Early on the third day, the BonoVox arrived off the seventh planet of Sileasia, a jungle world called Vines 67.
It was here that the Sileasian bandits had been waging a fierce guerrilla war against the Empire forces, specifically the two-million-man corps of Loy Staxx, a 141-year-old, highly decorated veteran of the Empire’s Space Navy. Staxx had chosen to take Vines 67 one continent at a time, a substantial chore, as there were only three major bodies of water on the planet, and together they barely made up 30 percent of its area.
Recapturing Vines 67 was important, though. It was the middle planet of the three the bandits still controlled. The original plan was to subdue Vines 67 and then use it as a jumping-off point for campaigns against the two remaining opposition worlds. But even with a vast array of supporting forces drawn from the previously reclaimed planets, Staxx and his men had found the jungle war against the homegrown bandits a slow, draining, and costly affair. After nearly half a year of trying, they were being relieved.
Star Commander Zap Multx was here to finish the job.
Hunter had been put into a small compartment in a section of the BonoVox known as the Lowers.
This place had a hovering bunk, a food tube, and a supply of “brain rings” for amusement, though Hunter didn’t have the slightest idea how to work the things.

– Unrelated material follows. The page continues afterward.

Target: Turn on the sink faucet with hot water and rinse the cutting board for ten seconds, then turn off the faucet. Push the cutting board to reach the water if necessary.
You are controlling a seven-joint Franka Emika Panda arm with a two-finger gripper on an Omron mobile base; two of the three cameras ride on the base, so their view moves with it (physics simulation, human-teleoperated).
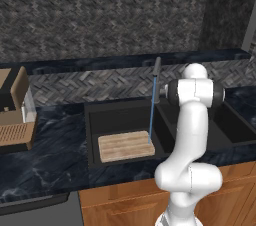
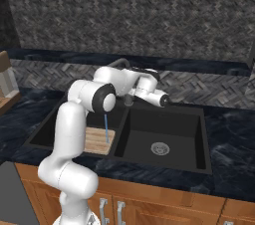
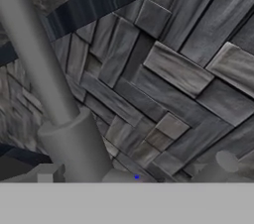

He’d seen nothing else of the ship, having been beamed directly to this windowless billet after being “drafted.” Erx and Berx sent him a new set of clothes, including a plain gray spacesuit and a pair of boots. In an accompanying holo-message, they told him what Multx had told them: that Hunter had to be “processed” at a military facility planet “nearer to Earth.” The BonoVox had to make another stop first.
All that was fine with Hunter. It wasn’t what he imagined military life would be, but he had no complaints about his accommodations. His bunk was soft, and the food tube offered a bewildering array of fare.
And while he felt bad about leaving his flying machine behind, he didn’t miss life on Fools 6 at all. After spending so much time kicking around one of the Galaxy’s most dead-end planets, anything was an improvement.
Still, there was no getting around the fact that he was confined to a jail cell of sorts. The door to his compartment was sealed, and there was no unlocking mechanism on the inside. Why? He had a sense that he was being kept under wraps for some reason. As Erx and Berx explained it to him in their message, whenever the huge starship was about to enter a combat situation, all nonessential personnel had to be locked down in their berths, lest they see any of the Empire’s many secret weapons in action.